NATO's doctrinal shift came after two seismic cyberespionage shocks: the 2020 SolarWinds supply-chain hack by Russia, which severely rattled Washington, and the March 2021 Microsoft Exchange hack that was attributed to Chinese security. These hacks set off a free-for-all criminal hacking.
Inflicting a deep national security wound was a cluster of data thefts in the mid-2010s that were attributed to China. It involved the U.S. Office of Personnel Management (United Airlines, Marriott hotels, and Anthem, the U.S. health insurance company). U.S. officials worry for over a decade about their rivals, Russia in particular -- quietly "prepositioning" enough malwarein U.S. vital infrastructure including the energy sector to cause significant chaos in an armistice conflict.

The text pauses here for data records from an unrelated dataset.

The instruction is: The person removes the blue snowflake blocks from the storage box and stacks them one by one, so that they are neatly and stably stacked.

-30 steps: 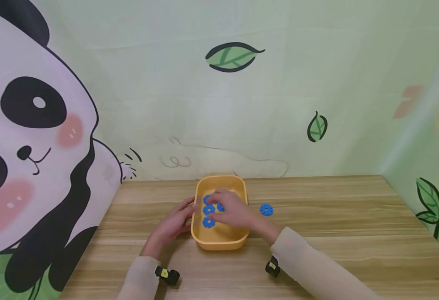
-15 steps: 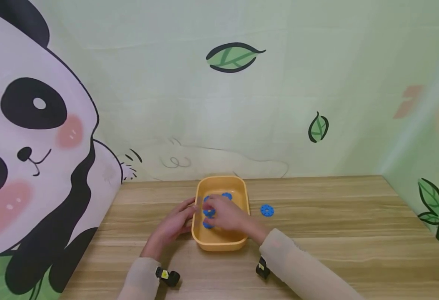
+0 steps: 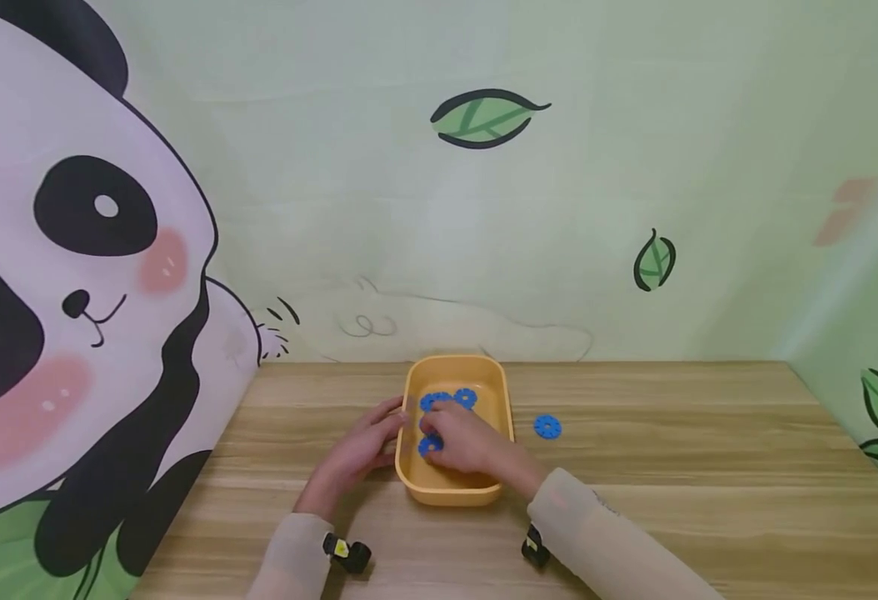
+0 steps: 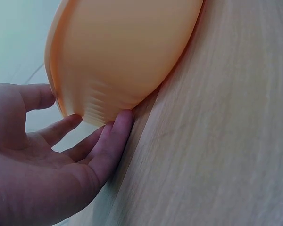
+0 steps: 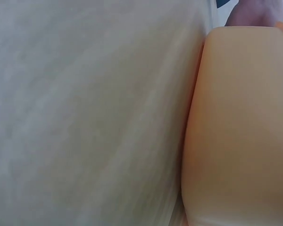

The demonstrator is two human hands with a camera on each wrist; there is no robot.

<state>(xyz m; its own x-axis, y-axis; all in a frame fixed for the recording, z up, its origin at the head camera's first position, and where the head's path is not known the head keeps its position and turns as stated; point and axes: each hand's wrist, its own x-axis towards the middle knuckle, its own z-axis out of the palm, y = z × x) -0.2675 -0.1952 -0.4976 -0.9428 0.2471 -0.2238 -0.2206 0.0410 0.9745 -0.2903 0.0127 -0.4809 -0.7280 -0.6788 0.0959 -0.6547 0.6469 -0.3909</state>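
Note:
A yellow plastic basin with rounded corners stands on the wooden table. Several blue notched discs, like interlocking toy pieces, lie inside it. My left hand is at the basin's left side; the left wrist view shows its fingertips against the outer wall and the thumb at the rim. My right hand reaches in over the right rim, fingers pointing down among the discs on the left. It partly covers them, and I cannot tell whether it pinches one. The right wrist view shows only the basin's outside.
Another blue notched disc lies on the table right of the basin. Behind the table's back edge hangs a pale green backdrop with a printed panda on the left.
The right hand has moved down and closer over the left discs, its fingers drawing nearer together. One disc has shifted to the basin's upper right. The left hand stays at the side.

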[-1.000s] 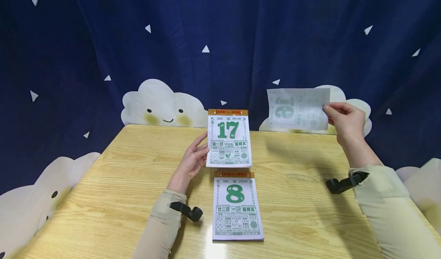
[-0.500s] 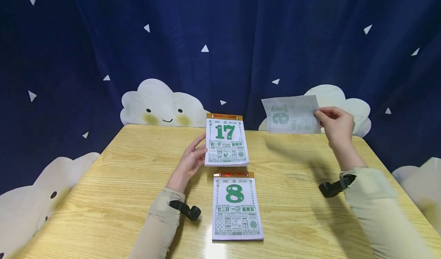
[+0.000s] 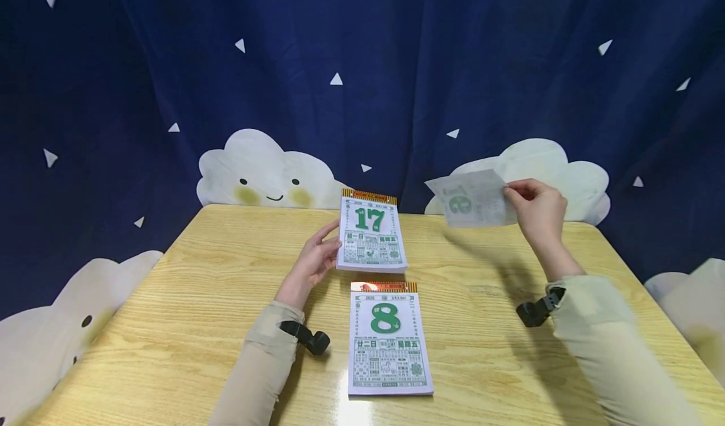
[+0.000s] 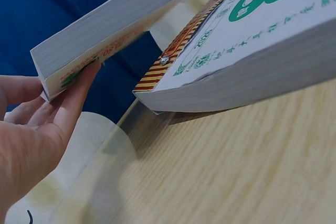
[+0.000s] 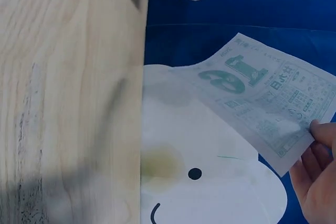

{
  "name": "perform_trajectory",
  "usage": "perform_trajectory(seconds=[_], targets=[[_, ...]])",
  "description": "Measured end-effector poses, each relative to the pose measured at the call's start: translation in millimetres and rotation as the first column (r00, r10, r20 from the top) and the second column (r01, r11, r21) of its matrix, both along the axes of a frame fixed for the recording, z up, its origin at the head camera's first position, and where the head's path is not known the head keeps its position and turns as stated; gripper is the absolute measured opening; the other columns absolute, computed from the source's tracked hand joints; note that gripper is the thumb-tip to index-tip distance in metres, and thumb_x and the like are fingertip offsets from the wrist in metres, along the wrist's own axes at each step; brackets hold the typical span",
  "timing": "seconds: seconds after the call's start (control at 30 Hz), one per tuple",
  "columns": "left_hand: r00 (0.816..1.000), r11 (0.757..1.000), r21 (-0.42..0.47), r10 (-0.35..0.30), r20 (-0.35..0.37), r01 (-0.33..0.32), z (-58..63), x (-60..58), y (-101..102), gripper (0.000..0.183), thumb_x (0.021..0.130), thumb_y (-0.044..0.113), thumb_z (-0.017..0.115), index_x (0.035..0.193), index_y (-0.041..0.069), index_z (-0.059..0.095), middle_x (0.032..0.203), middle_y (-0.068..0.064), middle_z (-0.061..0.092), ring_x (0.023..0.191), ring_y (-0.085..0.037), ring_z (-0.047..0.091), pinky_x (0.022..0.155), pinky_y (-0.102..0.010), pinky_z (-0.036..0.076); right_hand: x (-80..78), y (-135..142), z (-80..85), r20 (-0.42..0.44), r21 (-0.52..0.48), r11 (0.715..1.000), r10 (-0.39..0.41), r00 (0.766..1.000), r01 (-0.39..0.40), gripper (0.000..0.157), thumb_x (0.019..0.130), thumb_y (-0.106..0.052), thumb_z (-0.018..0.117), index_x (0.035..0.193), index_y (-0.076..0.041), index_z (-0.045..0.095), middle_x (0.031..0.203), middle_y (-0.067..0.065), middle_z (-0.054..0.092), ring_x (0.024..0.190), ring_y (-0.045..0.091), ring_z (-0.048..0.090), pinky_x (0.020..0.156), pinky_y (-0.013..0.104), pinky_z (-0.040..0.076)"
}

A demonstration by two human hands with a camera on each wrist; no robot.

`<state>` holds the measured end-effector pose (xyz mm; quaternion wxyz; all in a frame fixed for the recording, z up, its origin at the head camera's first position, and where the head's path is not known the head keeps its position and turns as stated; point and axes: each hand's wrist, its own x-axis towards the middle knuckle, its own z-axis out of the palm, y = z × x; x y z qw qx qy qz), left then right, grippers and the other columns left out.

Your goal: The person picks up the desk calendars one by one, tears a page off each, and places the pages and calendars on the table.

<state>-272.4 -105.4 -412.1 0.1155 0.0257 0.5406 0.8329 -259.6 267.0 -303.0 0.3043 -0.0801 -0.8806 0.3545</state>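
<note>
My left hand (image 3: pixel 311 263) grips the left edge of a thick tear-off calendar (image 3: pixel 371 243) whose top page reads a green 17. In the left wrist view, the calendar's page block (image 4: pixel 105 30) is raised and tilted, with fingers beneath and at its edge. Off to the right, my right hand (image 3: pixel 540 215) pinches one end of a loose calendar sheet (image 3: pixel 472 199) between thumb and fingers. The sheet is held up in the air, and its 16 shows through reversed. Below the raised calendar, a second tear-off calendar (image 3: pixel 389 357) lies flat, showing 8.
Both calendars are over a light wooden table (image 3: pixel 215 300). Behind its far edge hangs a dark blue curtain (image 3: pixel 294 48) with white triangles and smiling clouds (image 3: pixel 260 162). Each wrist wears a black camera on a strap.
My right hand has moved left and a little down with the sheet, which now bends and slants more. The calendar in my left hand has tipped back, its top edge lower.
</note>
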Motion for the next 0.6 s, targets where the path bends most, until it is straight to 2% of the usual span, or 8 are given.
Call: perform_trajectory(seconds=[0.07, 0.13, 0.23, 0.33, 0.37, 0.47, 0.6], targets=[[1.0, 1.0, -0.016, 0.005, 0.01, -0.005, -1.1, -1.4, -1, 0.057, 0.088, -0.006, 0.043, 0.14, 0.013, 0.035, 0.098, -0.005, 0.064, 0.071, -0.012, 0.064, 0.062, -0.024, 0.054, -1.7, -2, -2.6, -0.025, 0.037, 0.999, 0.007, 1.0, -0.006, 0.022, 0.085, -0.027, 0.063, 0.093, -0.008, 0.07, 0.082, 0.008, 0.068, 0.057, -0.016, 0.04, 0.053, 0.01, 0.035], [0.999, 1.0, -0.026, 0.016, 0.028, -0.015, -2.1, -2.1, -1, 0.056, 0.088, -0.006, 0.044, 0.14, 0.014, 0.036, 0.098, -0.005, 0.064, 0.07, -0.012, 0.064, 0.062, -0.025, 0.055, -3.5, -5, -5.3, -0.051, 0.075, 0.997, 0.016, 0.999, -0.012, 0.021, 0.086, -0.024, 0.062, 0.093, -0.007, 0.07, 0.086, 0.013, 0.068, 0.058, -0.016, 0.04, 0.055, 0.01, 0.035], [0.998, 0.999, -0.043, 0.033, 0.049, -0.031, -4.0, -2.1, -1, 0.057, 0.087, -0.006, 0.044, 0.139, 0.014, 0.037, 0.098, -0.007, 0.063, 0.068, -0.012, 0.063, 0.062, -0.025, 0.055, -6.9, -8, -9.6, -0.11, 0.135, 0.991, 0.033, 0.993, -0.018, 0.017, 0.086, -0.02, 0.062, 0.091, -0.005, 0.071, 0.084, 0.014, 0.069, 0.062, -0.001, 0.053, 0.057, 0.013, 0.037], [0.997, 0.998, -0.054, 0.042, 0.058, -0.039, -5.5, -1.4, 0, 0.057, 0.086, -0.006, 0.044, 0.139, 0.014, 0.038, 0.096, -0.008, 0.063, 0.065, -0.011, 0.062, 0.061, -0.025, 0.055, -9.6, -12, -15.4, -0.18, 0.199, 0.979, 0.08, 0.98, -0.043, 0.014, 0.086, -0.014, 0.061, 0.088, -0.003, 0.07, 0.083, 0.015, 0.069, 0.069, 0.021, 0.062, 0.062, 0.023, 0.043], [0.998, 0.998, -0.058, 0.041, 0.057, -0.037, -6.1, -1.3, 0, 0.057, 0.086, -0.006, 0.044, 0.139, 0.013, 0.037, 0.096, -0.008, 0.063, 0.065, -0.011, 0.062, 0.061, -0.025, 0.055, -10.3, -12, -17.8, -0.203, 0.224, 0.973, 0.1, 0.974, -0.053, 0.013, 0.086, -0.012, 0.061, 0.087, -0.002, 0.07, 0.083, 0.015, 0.068, 0.07, 0.027, 0.063, 0.062, 0.028, 0.045], [0.997, 0.997, -0.07, 0.042, 0.058, -0.038, -7.6, -1.2, 1, 0.056, 0.086, -0.006, 0.044, 0.139, 0.012, 0.037, 0.094, -0.009, 0.064, 0.064, -0.012, 0.062, 0.061, -0.026, 0.055, -10.8, -15, -25.6, -0.261, 0.308, 0.948, 0.169, 0.95, -0.084, 0.009, 0.084, -0.007, 0.063, 0.085, 0.0, 0.068, 0.08, 0.016, 0.066, 0.069, 0.03, 0.063, 0.063, 0.039, 0.049], [0.996, 0.995, -0.084, 0.057, 0.064, -0.052, -9.0, -1.4, 1, 0.056, 0.086, -0.005, 0.045, 0.139, 0.011, 0.037, 0.09, -0.008, 0.065, 0.063, -0.012, 0.062, 0.061, -0.025, 0.055, -10.0, -19, -35.8, -0.281, 0.427, 0.899, 0.232, 0.931, -0.096, 0.006, 0.082, -0.005, 0.064, 0.084, -0.001, 0.067, 0.076, 0.014, 0.063, 0.066, 0.028, 0.061, 0.059, 0.042, 0.049]])
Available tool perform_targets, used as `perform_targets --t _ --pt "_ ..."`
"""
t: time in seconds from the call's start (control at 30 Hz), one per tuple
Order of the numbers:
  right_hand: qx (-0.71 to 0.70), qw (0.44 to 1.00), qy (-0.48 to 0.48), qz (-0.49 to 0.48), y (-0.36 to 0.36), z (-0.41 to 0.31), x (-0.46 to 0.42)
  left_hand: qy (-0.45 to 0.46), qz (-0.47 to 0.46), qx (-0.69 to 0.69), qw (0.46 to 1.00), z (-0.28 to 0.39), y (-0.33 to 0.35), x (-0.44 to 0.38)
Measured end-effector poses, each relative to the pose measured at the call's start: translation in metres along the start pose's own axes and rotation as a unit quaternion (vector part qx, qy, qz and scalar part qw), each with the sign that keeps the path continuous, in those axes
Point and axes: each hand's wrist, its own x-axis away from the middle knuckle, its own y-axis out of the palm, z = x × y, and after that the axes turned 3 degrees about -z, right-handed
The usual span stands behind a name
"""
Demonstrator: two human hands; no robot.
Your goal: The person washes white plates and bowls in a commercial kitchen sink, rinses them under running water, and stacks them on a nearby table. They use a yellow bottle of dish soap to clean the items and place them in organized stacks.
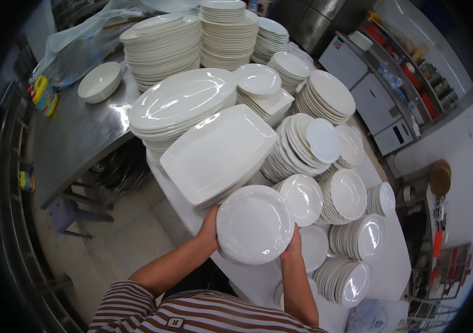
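A stack of round white plates (255,224) is held between my two hands at the near edge of the white table. My left hand (208,227) grips its left rim, and my right hand (294,245) grips the right rim; the fingers beneath are hidden. Just beyond lies a stack of rectangular white platters (220,154), with oval platters (184,100) behind it. To the right stand stacks of small round plates (303,200) and scalloped plates (348,195). Another round plate (313,247) shows partly behind my right hand.
Tall plate stacks (161,45) stand at the back. On the left, a steel table (82,133) carries a white bowl (100,82) and a yellow bottle (45,95). A purple stool (64,214) is below it. More plate stacks (344,283) and a plastic bag (376,316) lie at the right.
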Motion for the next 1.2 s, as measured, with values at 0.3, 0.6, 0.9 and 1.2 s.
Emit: perform_targets --t 0.3,0.6,0.9,1.2 --pt "0.046 0.999 0.003 0.009 -0.008 -0.009 0.06 -0.002 0.002 -0.008 1.0 -0.042 -0.007 0.036" --pt "0.111 0.99 0.02 -0.084 -0.027 -0.007 0.102 0.041 0.024 0.064 0.997 -0.087 -0.024 0.094" --pt "0.208 0.943 0.119 -0.229 0.017 0.049 0.131 0.204 0.042 0.221 0.953 -0.111 -0.09 0.189" --pt "0.372 0.798 0.127 -0.457 0.096 0.182 0.186 0.359 0.099 0.328 0.868 -0.114 -0.212 0.271"
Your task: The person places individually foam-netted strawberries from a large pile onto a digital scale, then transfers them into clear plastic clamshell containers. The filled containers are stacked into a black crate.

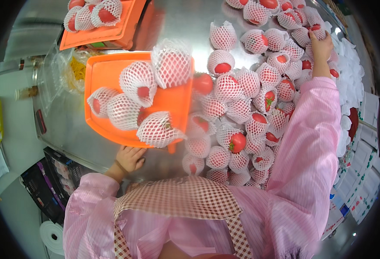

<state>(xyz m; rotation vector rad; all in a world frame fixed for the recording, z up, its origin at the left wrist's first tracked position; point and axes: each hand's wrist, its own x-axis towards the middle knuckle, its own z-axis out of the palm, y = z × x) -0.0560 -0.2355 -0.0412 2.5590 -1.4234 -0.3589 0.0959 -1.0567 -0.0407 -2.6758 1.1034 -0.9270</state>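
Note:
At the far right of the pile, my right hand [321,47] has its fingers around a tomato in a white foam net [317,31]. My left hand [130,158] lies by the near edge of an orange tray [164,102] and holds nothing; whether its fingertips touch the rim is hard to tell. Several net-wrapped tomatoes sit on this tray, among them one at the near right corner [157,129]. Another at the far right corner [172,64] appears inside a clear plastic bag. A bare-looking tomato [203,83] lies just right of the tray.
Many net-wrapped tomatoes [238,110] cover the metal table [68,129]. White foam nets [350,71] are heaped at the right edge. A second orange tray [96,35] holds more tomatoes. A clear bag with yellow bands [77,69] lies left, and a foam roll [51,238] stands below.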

U.S. Cyber Command responded by creating a strategy for 2018 that it calls "persistent Engagement" to counter rivals who "operate continually below the threshold of arm conflict to weaken institutions, and gain strategic advantages."
Cybercom commander Gen. Paul Nakasone wrote.
This has often meant that you can penetrate not only adversaries' networks, but also those of your allies -- sometimes without their permission, according to Smeets (the European cyber conflict analyst).
Also, disinformation campaigns have muddled the definitions of "cyber threats." They no longer include malware like NotPetya and the Stuxnet virus which destroyed Iranian nuclear centrifuges. This operation was widely blamed on the U.S.A. and Israel and was discovered in 2010.
Cybercom temporarily shut down a major Russian disinformation machine during the 2018 U.S. Midterm Elections.
Major powers often have an equivalent to a U.S. Cyber Command, which is used for defense and offense.
Terrorists, criminals acting as state proxies and disgruntled freelancers are also active. Cyber Partisans in Belarus
Hollis compares today's messy cyber moment with the early 19th century, when U.S. and European naval forces were so small that they often relied on privateers -- now we know them as pirates--for high-seas dirty jobs.
According to Demediuk, a Ukrainian security official, the U.S. and other NATO members are helping Ukraine set up a separate cyber-military unit. He said that NATO has been coordinating its cyber activities with Ukraine since Russia took Crimea in 2014.
Ukraine revealed a eight-year-old espionage operation in Crimea by agents from Russia's FSB. It involved more than 5000 attempted hacks. The primary goal was to control critical infrastructure such as power plants and heating systems, Ukraine’s state news agency stated.
Microsoft stated that the ongoing operation, codenamed Armageddon by Russian cyber operators, continues to attempt to penetrate Ukraine's judiciary, military and law enforcement. Microsoft didn't detect any damage, but this doesn't necessarily mean that Russian cyber operators aren't operating undetected.
This is where hackers hide until it's time to strike.